The ride-hailing giant agreed to pay more than $100 million in cash and stock to buy the electric-bicycle provider, a person familiar with the matter said, asking not to be identified because the figure isn’t public. Technology news site TechCrunch first reported acquisition talks. Uber declined to disclose the terms of the deal, which the companies unveiled in a joint statement Monday.
With the acquisition of Jump, Uber will now be in the business of owning and operating fleets of electric bikes. Dockless conveyances — electric scooters, traditional bicycles, electric bikes and mopeds — are becoming more prominent in San Francisco and other U.S. cities. In China, the bike-sharing industry drew thousands of bicycles to cities, flooding sidewalks, raising questions about whether restrictions might be needed.
Jump sees itself as a more government-friendly option. The company already has approval to operate in San Francisco. Jump and Uber struck a partnership that integrated Jump’s $2-a-ride service into Uber’s mobile application earlier this year.
“It’s an interesting evolution of our business model,” Khosrowshahi said in a phone interview. Jump, which started operating as Social Bicycles Inc., got its start selling bicycles to cities, including Portland and Phoenix. This year, it began renting a fleet of 250 electric bikes directly to consumers in San Francisco.

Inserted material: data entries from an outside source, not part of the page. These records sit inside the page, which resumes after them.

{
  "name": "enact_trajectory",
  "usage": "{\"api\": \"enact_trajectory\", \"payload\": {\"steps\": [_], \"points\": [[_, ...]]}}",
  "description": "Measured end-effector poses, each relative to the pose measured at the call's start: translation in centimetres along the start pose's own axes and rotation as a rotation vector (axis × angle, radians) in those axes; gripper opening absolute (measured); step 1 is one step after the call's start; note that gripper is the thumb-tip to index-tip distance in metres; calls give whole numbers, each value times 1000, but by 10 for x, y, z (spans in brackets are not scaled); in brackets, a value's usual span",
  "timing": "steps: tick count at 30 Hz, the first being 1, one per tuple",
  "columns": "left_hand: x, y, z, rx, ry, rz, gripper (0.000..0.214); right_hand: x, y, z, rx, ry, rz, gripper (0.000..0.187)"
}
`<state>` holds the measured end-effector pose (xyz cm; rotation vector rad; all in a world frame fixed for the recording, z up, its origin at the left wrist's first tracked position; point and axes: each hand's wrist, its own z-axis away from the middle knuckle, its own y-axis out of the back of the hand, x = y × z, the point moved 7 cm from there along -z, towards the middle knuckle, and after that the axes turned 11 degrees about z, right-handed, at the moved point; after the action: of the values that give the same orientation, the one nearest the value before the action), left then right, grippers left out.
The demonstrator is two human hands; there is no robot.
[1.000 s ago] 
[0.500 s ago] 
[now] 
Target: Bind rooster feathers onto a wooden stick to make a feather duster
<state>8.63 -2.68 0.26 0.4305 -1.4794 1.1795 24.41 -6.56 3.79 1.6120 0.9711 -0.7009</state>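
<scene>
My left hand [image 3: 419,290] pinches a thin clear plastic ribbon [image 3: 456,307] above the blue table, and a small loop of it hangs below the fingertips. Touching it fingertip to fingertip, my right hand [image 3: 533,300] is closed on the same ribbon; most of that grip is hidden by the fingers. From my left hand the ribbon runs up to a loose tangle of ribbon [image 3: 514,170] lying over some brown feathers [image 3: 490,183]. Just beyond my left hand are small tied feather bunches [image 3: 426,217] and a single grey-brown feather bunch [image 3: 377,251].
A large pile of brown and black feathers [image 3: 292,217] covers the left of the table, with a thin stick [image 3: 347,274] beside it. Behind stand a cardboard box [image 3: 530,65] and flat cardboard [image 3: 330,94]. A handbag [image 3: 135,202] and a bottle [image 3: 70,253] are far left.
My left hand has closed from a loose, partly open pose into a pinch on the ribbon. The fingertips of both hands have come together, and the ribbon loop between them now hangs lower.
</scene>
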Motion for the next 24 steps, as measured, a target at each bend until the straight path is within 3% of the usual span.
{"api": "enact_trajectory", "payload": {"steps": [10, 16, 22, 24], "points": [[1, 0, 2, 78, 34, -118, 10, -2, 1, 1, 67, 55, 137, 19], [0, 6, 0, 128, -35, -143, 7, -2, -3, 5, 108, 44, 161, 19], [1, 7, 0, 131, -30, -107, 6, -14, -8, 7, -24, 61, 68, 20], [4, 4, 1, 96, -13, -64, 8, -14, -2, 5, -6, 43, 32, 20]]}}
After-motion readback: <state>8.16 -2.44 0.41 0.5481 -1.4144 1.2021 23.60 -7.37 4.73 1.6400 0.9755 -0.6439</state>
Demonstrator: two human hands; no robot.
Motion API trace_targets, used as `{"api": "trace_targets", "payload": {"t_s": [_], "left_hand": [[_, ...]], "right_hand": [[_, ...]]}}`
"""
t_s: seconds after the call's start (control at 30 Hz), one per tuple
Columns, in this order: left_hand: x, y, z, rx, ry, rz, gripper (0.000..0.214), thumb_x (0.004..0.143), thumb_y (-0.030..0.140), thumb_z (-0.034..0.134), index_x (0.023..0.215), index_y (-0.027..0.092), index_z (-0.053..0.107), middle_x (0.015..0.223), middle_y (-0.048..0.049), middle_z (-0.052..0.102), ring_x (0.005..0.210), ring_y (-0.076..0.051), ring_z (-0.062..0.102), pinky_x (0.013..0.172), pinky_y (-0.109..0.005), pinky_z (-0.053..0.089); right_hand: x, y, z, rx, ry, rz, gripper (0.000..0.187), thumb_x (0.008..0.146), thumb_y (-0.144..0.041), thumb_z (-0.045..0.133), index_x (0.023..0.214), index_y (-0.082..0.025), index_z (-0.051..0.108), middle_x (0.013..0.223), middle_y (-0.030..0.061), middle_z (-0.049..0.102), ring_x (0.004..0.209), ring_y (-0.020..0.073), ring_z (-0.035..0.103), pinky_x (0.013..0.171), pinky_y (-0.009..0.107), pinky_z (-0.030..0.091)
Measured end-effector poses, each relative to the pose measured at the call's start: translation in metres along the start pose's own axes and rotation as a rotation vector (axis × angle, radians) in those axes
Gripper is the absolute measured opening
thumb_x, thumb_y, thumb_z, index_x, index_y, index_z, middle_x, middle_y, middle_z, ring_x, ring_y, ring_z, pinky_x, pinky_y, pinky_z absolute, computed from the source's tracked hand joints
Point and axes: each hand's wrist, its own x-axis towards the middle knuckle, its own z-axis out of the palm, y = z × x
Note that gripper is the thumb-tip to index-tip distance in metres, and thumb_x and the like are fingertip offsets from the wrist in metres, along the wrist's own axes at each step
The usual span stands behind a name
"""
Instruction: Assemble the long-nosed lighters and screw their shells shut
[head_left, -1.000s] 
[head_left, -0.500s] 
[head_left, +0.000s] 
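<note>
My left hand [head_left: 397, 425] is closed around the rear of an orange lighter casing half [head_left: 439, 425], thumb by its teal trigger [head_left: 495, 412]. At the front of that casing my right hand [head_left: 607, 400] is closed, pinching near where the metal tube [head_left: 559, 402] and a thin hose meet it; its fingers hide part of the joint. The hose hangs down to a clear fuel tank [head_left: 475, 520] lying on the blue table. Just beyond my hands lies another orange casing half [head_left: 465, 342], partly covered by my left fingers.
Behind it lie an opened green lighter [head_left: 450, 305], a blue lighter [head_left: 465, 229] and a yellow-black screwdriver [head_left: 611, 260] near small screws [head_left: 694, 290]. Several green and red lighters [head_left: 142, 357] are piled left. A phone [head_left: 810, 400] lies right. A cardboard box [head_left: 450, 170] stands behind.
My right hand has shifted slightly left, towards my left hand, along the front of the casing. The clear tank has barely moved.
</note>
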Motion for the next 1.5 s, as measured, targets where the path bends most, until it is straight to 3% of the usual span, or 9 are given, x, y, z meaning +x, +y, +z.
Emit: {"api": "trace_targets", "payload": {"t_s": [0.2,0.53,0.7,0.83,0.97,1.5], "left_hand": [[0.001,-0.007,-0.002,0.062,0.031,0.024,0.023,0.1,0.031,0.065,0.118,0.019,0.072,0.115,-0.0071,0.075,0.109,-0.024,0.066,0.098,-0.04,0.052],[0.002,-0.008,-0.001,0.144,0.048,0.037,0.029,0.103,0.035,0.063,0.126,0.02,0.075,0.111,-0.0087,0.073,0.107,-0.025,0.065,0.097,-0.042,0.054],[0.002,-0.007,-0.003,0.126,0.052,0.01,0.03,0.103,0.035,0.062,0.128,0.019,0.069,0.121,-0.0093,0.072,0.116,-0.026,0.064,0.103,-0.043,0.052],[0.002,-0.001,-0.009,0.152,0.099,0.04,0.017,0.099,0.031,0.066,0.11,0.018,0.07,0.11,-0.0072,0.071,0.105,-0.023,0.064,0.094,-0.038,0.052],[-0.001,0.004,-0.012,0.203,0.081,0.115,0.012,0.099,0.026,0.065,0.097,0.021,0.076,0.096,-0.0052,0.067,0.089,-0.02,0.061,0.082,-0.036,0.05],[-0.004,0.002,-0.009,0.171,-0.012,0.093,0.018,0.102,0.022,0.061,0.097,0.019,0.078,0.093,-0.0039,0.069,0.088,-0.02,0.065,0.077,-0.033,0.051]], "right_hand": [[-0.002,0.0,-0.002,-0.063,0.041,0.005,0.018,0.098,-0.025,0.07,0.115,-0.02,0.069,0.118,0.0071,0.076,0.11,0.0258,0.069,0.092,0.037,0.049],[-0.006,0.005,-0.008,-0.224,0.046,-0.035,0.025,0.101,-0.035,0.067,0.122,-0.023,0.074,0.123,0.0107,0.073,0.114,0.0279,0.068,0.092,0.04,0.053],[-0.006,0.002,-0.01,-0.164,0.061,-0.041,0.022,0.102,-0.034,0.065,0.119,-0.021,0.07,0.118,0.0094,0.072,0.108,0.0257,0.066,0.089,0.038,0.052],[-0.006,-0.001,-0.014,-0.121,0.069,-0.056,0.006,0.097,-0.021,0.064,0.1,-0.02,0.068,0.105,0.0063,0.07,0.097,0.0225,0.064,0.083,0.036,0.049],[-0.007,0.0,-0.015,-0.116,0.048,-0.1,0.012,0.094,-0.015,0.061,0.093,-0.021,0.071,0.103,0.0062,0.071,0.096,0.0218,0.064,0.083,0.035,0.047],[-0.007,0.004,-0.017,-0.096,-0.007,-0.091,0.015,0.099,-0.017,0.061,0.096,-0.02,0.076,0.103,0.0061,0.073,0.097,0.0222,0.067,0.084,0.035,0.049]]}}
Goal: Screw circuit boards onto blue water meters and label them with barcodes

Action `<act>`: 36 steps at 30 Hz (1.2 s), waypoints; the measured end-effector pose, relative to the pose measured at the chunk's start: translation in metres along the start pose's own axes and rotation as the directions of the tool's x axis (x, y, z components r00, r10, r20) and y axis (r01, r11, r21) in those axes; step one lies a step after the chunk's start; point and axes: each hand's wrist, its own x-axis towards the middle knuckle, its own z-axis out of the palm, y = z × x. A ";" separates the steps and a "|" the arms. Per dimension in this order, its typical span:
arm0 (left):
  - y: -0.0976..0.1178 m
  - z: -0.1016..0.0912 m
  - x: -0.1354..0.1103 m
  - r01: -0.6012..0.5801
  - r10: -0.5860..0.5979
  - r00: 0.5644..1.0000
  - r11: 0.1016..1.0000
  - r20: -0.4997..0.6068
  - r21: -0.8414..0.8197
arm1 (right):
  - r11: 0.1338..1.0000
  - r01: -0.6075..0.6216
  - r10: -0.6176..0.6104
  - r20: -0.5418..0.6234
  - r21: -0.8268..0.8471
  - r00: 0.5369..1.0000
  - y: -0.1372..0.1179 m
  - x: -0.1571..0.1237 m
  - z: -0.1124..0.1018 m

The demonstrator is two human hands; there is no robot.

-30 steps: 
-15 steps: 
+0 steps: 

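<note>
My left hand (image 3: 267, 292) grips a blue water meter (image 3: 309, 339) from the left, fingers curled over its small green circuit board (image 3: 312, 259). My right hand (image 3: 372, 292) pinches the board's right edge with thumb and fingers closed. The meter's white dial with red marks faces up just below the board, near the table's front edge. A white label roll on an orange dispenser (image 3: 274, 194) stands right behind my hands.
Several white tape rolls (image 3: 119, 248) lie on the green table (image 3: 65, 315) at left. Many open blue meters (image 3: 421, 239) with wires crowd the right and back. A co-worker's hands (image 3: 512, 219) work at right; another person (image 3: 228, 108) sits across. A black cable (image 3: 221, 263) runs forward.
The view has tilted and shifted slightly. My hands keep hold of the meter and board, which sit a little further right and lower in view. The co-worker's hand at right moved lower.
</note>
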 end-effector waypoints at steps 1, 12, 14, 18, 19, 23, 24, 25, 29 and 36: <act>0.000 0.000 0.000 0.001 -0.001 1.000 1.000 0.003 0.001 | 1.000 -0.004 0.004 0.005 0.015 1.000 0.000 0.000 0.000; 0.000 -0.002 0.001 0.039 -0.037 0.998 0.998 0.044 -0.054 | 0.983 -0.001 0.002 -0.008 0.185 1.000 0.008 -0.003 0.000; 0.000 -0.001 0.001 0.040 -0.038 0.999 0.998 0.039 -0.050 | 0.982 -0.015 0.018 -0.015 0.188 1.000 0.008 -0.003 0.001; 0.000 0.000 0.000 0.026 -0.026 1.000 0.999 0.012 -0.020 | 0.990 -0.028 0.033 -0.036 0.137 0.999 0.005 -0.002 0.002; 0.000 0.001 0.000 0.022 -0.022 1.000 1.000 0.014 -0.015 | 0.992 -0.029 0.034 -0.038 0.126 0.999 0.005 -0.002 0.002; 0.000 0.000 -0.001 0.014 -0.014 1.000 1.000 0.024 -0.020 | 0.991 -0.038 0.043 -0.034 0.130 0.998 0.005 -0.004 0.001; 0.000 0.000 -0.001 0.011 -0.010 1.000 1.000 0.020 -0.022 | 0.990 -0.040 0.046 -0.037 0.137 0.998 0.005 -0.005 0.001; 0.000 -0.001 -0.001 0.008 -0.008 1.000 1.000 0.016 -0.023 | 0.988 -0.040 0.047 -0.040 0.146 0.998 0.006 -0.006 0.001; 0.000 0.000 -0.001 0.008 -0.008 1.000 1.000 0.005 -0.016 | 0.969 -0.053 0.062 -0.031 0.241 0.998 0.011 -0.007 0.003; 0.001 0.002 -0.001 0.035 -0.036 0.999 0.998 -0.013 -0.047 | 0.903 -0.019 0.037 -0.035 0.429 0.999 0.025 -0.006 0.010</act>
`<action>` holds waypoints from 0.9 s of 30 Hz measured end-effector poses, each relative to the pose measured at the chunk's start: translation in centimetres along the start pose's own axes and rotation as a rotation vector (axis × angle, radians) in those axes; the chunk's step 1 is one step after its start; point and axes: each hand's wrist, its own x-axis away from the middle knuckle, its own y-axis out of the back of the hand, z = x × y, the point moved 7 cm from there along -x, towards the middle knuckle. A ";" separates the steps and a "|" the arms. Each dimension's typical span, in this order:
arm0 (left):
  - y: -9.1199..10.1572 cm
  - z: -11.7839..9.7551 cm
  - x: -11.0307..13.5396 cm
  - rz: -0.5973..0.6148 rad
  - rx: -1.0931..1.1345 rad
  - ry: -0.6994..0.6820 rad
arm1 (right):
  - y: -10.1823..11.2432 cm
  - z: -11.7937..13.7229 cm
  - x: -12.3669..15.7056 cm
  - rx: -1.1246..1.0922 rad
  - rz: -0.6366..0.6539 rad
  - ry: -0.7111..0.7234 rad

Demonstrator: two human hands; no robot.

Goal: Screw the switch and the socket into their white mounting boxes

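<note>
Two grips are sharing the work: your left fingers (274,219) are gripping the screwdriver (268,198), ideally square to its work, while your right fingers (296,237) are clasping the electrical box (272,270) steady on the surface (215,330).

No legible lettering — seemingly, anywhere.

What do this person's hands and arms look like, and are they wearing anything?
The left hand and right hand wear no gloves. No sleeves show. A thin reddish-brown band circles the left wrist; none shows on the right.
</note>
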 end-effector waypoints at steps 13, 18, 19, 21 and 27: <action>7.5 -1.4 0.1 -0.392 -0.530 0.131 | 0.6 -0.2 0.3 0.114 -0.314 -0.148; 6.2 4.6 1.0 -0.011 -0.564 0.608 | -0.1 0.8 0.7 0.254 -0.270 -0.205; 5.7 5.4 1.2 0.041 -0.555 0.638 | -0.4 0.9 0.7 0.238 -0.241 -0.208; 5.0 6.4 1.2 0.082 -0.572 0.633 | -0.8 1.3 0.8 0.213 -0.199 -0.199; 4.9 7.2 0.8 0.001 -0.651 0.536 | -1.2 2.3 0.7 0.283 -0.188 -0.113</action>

Ryan Rzepecki, Jump’s CEO, will report directly to Khosrowshahi and continue to run the bike company. It plans to retain the Jump brand. “Our average trip length in San Francisco is 2.6 miles,” Rzepecki said. “This is more than first and last mile. This is the entire trip — the ability to have a new very fast point to point transportation option.”
Khosrowshahi said that Uber plans to integrate independent bike companies into Uber’s app as well. “In the end we will want as many bikes as possible for the urban consumer,” Khosrowshahi said.
Khosrowshahi didn’t address what the acquisition would mean for Uber’s multibillion-dollar losses. “We’ll invest as much as we need to. We’re not really thinking about this in the context of a path to profitability or an IPO. We have to solve for consumers first,” he said.